Wrong. Sure, your technically-trained friends generally don't
have much trouble determining which employers to target and
how to showcase their tangible skill sets. But, with a savvy
approach to getting a job, you are just as likely as a computer
science major to find meaningful work. And, best of all, your
liberal arts degree generally isn't limiting: You have the
freedom to do nearly anything they want.
The first step is not to think of yourself in terms of your
specific degree. Companies often do not hire students because
of their specific degrees - instead they use job applicants'
skills as criteria for filling positions. So, instead of asking,
"What are good jobs for Romance Languages majors?"
ask, "What are my passions and strengths? What skills
do I have? What do I want to be doing in my job?"
The first step in responding to these questions is to honestly
address what you love to do. What fascinates you? What do
you find compelling and fulfilling? Once you've answered these
questions, address what skills you can bring to the work place.
Your first response may be that after four years of college,
your skills amount to doing close readings of King Lear and
analyzing the socioeconomic implications of the Kennedy administration.
However, according to Phyllis R. Stein, a career coach in
the Boston area, liberal arts majors tend to have a lot of
skills they don't even know they have. "It's not just
that you took a Shakespeare class," Stein says. Instead,
she explains, in that Shakespeare class you honed your researching
skills, you learned to make coherent presentations, and you
refined your ability to organize your thoughts in writing.
Stein adds that liberal arts majors generally have excellent
administrative and management skills.
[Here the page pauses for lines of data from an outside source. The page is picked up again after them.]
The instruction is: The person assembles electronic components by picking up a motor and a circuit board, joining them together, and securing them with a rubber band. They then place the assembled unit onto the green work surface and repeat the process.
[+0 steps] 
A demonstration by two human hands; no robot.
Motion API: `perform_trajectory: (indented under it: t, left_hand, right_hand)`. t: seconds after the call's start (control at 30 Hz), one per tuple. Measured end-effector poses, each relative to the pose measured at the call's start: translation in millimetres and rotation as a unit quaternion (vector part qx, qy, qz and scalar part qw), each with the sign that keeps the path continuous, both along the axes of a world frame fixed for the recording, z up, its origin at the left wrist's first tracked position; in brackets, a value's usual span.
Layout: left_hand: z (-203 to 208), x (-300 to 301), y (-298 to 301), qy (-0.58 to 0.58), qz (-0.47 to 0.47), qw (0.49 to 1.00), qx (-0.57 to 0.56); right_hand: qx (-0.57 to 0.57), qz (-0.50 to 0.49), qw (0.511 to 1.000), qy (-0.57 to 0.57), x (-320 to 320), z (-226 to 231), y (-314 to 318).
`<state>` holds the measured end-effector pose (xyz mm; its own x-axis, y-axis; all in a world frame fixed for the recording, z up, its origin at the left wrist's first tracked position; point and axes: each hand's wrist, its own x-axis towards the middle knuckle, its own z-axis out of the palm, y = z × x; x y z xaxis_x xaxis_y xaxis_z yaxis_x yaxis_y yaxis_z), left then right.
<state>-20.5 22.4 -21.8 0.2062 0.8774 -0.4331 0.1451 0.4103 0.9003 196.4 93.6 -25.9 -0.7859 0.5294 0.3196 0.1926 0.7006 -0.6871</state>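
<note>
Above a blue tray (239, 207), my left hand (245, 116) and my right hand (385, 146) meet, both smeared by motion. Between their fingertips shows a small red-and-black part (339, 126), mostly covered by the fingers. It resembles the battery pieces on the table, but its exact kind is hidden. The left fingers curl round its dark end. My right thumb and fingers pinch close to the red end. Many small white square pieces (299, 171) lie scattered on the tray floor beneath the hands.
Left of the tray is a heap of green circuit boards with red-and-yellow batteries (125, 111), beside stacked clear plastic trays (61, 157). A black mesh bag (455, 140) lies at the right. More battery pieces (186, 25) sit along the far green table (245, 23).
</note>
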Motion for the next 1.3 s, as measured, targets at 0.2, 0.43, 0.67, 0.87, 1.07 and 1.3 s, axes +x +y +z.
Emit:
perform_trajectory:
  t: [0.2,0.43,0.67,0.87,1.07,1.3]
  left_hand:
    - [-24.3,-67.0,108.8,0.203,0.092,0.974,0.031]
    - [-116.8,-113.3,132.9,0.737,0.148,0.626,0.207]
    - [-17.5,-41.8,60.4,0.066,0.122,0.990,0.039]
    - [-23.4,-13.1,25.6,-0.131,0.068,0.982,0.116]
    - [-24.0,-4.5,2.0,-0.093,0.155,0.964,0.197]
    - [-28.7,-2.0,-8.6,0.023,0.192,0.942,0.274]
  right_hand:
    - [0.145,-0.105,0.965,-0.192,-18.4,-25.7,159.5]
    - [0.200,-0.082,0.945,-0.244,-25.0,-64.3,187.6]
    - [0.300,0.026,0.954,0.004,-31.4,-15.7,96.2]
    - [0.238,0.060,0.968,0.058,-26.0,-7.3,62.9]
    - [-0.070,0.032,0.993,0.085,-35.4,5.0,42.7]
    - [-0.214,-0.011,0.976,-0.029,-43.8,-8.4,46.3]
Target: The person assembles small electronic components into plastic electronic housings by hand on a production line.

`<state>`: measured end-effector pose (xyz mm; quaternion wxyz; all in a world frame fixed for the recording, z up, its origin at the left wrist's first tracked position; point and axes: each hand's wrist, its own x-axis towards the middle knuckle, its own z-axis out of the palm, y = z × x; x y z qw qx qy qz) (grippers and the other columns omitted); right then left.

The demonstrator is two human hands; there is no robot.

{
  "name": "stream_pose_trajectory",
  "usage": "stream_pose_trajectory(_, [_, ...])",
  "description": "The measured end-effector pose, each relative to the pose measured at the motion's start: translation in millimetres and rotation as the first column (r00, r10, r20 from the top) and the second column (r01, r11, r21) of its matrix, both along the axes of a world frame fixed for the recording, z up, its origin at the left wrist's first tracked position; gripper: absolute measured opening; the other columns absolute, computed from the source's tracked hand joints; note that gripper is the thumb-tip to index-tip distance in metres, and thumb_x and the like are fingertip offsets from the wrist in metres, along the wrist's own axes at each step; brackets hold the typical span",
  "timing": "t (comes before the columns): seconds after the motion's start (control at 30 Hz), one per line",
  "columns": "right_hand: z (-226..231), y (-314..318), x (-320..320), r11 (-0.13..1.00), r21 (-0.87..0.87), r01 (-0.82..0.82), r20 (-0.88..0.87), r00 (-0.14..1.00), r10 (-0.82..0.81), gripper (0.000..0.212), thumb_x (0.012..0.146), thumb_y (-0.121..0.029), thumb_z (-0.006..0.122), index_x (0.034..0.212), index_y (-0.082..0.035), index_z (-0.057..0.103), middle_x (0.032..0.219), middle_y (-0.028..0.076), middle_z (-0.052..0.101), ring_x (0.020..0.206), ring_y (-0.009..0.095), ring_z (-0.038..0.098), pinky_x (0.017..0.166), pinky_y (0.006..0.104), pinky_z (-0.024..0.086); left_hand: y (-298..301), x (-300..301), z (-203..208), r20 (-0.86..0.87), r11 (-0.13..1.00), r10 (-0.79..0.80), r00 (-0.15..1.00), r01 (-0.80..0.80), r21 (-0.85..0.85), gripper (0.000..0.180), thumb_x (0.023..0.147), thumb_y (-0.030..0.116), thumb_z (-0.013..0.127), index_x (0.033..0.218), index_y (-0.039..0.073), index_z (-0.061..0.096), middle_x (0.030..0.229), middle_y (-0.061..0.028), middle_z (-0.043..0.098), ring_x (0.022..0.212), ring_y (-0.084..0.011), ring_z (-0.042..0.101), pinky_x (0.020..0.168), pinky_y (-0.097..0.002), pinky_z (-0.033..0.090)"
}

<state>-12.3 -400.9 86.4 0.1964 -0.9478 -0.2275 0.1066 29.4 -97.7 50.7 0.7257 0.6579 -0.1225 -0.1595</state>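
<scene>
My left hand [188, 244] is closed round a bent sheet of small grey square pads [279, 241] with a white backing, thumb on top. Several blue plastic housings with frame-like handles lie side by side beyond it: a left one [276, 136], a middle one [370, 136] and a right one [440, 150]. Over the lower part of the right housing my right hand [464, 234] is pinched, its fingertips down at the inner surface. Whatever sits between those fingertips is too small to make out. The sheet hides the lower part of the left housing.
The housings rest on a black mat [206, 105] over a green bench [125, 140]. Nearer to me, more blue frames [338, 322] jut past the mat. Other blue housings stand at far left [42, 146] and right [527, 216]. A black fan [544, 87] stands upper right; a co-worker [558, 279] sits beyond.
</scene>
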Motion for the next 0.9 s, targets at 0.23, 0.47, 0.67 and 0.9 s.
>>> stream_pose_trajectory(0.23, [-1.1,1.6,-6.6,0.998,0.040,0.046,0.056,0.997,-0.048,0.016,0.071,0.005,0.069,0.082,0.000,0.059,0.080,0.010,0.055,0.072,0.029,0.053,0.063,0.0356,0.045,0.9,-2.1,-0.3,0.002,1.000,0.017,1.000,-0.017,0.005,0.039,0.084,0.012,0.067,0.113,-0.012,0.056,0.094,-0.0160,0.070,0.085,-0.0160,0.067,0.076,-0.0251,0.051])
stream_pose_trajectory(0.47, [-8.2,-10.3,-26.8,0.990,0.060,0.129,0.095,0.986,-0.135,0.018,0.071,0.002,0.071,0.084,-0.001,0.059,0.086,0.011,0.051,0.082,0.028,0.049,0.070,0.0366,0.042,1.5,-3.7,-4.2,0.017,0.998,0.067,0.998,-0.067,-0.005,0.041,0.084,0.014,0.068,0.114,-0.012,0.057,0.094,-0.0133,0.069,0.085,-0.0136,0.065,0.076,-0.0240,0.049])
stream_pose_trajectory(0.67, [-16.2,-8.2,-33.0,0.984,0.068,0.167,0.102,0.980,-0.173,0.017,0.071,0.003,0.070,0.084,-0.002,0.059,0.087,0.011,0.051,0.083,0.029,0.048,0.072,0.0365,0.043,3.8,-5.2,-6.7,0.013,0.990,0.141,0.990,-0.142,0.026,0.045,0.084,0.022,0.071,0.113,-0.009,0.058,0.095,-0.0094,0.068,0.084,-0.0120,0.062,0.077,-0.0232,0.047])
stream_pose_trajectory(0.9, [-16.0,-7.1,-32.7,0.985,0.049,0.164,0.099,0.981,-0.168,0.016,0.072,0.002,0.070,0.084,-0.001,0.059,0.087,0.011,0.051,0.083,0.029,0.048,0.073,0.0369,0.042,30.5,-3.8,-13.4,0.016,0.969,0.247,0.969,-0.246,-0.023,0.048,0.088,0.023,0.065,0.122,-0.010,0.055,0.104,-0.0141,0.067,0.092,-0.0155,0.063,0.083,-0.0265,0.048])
They write well, they
can think critically, they can analyze problems, and they
can communicate well with co-workers. Liberal arts majors
can work simultaneously with big picture concepts, and with
the small details that fit into these large visions. They
are also, she says, adept at adapting to the vocabulary of
different occupational fields. For example, the jargon of
marketing, law, and accounting is such that different words
in each field often have similar definitions. Liberal arts
majors are good at achieving fluency in many different occupational
languages, simply by virtue of spending their undergraduate
careers using terminology specific to English, philosophy,
and history. This versatility is helpful to liberal arts majors
as they tailor their resumes and job applications to prospective
Also, when you assess your skills, don't forget the skills
you gained from doing volunteer and extra-curricular work.